This afternoon, The American Institute of Architects announced that Marlon Blackwell, FAIA, will receive the 2020 Gold Medal, the organization's highest honor recognizing "an individual whose significant body of work has had a lasting influence on the theory and practice of architecture," according to an AIA press release.
Born in Germany, Blackwell received a B.Arch. from Auburn University and an M.Arch. from Syracuse University in Syracuse, N.Y. In 2000, Blackwell founded his eponymous, Fayetteville, Ark., firm Marlon Blackwell Architects, focusing his work in Northwest Arkansas. He is the E. Fay Jones Chair in Architecture and a distinguished professor in the Fay Jones School of Architecture and Design at the University of Arkansas.
“Marlon Blackwell is a student of his ‘place’ in the world. This ethic provides a philosophical coherence to his work,” wrote Brian MacKay-Lyons in a letter supporting Blackwell’s nomination. “His is a uniquely American architecture; he builds confidently upon the American cultural landscape. His ‘cultural realist’ approach is democratic, looking to the ordinary and the everyday for inspiration. It is connected to society, rather than being aloof. This is not a nostalgic architecture, but an architecture of its time and place.”

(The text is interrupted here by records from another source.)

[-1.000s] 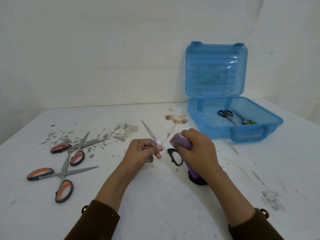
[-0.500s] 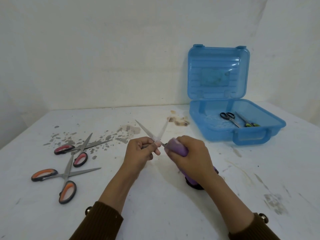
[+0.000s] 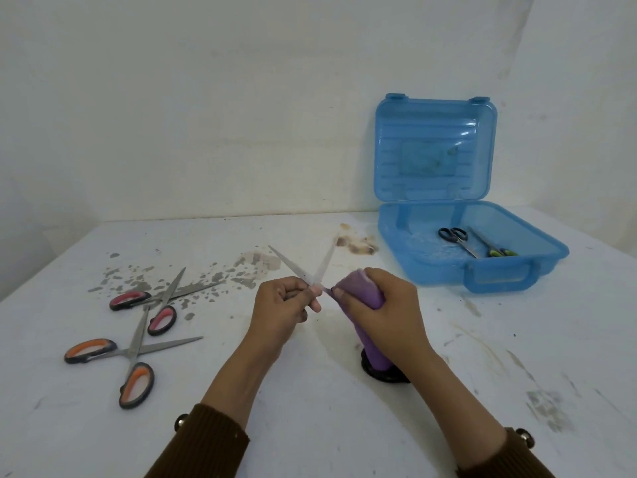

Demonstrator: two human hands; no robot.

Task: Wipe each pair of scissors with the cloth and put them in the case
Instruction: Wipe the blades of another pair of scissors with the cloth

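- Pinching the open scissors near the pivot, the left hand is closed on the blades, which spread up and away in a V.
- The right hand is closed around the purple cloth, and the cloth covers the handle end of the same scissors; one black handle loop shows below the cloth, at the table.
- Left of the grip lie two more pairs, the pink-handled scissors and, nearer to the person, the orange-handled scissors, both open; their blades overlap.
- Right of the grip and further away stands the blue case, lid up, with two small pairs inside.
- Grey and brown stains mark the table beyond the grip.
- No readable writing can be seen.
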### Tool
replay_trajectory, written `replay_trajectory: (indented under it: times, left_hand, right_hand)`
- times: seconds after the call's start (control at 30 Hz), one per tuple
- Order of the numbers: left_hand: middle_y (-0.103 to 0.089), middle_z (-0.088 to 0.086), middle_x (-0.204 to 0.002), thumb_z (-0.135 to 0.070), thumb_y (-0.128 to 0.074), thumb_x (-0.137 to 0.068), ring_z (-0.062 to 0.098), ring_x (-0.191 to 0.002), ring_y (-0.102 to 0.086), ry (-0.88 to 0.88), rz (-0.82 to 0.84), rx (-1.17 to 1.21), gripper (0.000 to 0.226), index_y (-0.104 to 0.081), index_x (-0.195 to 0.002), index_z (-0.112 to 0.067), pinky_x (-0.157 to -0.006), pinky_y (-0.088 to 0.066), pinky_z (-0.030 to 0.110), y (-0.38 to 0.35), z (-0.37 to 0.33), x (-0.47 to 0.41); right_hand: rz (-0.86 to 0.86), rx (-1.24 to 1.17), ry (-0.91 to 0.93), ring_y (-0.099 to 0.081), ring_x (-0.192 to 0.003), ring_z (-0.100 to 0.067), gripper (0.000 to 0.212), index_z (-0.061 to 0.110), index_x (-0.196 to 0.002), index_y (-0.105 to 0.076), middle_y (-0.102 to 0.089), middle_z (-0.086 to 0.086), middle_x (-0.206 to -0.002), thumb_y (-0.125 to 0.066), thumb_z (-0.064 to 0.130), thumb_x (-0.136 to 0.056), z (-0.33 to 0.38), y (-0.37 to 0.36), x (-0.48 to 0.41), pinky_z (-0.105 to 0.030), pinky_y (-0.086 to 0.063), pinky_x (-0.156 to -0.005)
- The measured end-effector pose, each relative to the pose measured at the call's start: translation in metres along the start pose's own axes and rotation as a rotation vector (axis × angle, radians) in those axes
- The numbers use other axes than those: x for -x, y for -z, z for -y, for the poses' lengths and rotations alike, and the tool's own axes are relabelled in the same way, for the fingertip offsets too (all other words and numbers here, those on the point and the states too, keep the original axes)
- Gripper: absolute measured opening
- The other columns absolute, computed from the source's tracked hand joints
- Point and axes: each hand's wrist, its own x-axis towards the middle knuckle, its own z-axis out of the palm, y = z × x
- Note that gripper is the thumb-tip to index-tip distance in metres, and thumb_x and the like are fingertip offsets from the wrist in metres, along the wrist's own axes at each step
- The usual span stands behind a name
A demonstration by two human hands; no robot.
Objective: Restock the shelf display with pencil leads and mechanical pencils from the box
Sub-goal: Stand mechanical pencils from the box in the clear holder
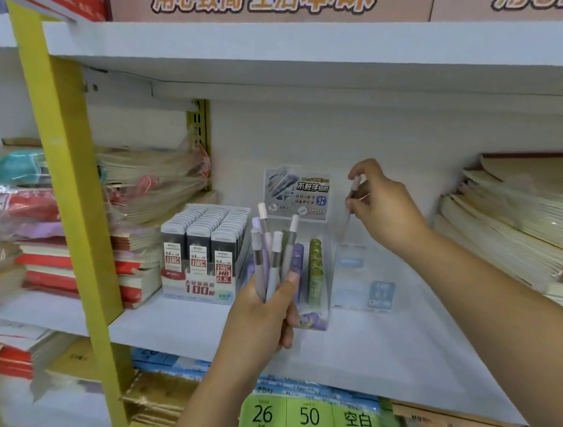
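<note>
Your right hand (pixel 382 206) pinches one thin mechanical pencil with a pale pink cap (pixel 355 184). The pencil stands almost straight up, tip down. The clear plastic display box (pixel 365 290) sits just below it on the white shelf (pixel 380 353), so I think the way to go is down. Your left hand (pixel 263 318), lower and nearer to you, grips a bunch of grey and purple pencils (pixel 274 254). The stacked tan notebooks (pixel 511 235) lie well off to the right.
</note>
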Motion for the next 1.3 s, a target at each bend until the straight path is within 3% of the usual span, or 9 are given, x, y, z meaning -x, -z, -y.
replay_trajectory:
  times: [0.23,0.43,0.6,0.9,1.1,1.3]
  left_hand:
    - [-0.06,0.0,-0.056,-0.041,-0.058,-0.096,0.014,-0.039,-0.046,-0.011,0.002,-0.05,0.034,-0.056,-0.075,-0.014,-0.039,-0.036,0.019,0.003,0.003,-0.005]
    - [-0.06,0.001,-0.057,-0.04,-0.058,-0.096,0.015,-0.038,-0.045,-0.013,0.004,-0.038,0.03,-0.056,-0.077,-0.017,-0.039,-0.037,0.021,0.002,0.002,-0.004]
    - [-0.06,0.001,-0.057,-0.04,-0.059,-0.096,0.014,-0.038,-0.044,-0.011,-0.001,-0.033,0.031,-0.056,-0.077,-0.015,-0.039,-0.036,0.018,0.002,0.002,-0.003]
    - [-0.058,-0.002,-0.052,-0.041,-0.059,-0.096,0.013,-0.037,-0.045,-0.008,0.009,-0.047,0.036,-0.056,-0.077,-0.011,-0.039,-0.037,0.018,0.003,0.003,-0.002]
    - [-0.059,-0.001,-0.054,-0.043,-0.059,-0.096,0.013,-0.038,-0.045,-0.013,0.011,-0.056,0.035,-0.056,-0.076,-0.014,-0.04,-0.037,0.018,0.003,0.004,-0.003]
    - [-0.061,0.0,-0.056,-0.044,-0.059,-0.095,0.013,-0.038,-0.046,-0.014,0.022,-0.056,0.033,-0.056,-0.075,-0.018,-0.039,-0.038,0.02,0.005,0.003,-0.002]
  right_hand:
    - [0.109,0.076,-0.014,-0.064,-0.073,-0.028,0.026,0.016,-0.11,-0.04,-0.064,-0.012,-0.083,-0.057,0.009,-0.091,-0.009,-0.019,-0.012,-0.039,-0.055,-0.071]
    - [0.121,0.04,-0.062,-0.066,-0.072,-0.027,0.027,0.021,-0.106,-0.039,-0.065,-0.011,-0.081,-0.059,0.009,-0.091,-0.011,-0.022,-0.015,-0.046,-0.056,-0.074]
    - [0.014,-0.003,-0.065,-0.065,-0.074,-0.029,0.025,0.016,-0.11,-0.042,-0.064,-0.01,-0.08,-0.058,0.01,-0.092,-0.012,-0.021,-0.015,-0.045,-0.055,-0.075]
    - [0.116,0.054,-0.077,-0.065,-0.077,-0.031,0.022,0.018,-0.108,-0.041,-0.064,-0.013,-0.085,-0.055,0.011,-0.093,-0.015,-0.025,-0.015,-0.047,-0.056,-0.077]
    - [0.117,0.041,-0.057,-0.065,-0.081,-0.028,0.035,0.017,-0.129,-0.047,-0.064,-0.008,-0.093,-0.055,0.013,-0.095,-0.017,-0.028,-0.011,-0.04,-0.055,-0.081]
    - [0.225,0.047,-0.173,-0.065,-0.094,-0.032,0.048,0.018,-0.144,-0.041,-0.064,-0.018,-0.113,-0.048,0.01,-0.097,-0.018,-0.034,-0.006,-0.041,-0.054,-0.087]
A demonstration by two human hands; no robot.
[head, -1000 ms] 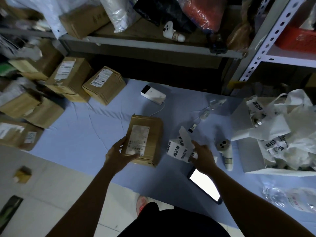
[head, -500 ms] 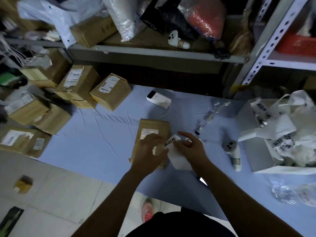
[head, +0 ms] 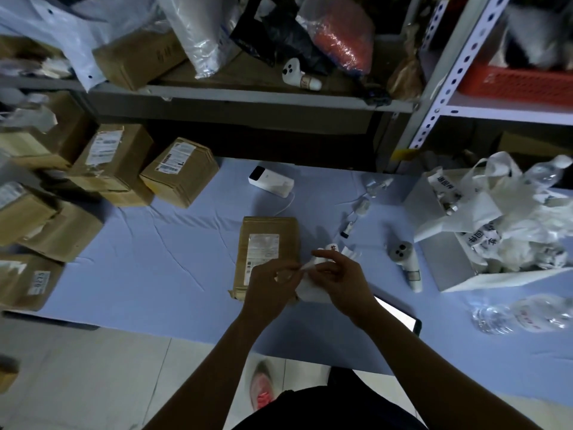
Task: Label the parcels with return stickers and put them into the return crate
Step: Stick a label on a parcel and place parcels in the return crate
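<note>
Cardboard parcel (head: 267,232), barcode label (head: 263,251); left hand (head: 269,290), right hand (head: 344,282) pinching sticker sheet (head: 312,293)

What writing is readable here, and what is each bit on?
"退回件": sticker on the white bag, right.
"退回件", creased: second sticker lower on that bag.
One character, partly hidden, unreadable: strip held over the parcel.
Too blurred: the parcel's label and the boxes' labels.
</note>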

Over the last 20 years, Blackwell's firm has been awarded 20 national and 14 international design awards including the Cooper Hewitt National Design Award. In 2017, he received the E. Fay Jones Gold Medal from AIA Arkansas. In 2018, he was inducted into the National Academy of Design in 2018 and he was selected as the William A. Bernoudy Architect in Residence at the American Academy in Rome.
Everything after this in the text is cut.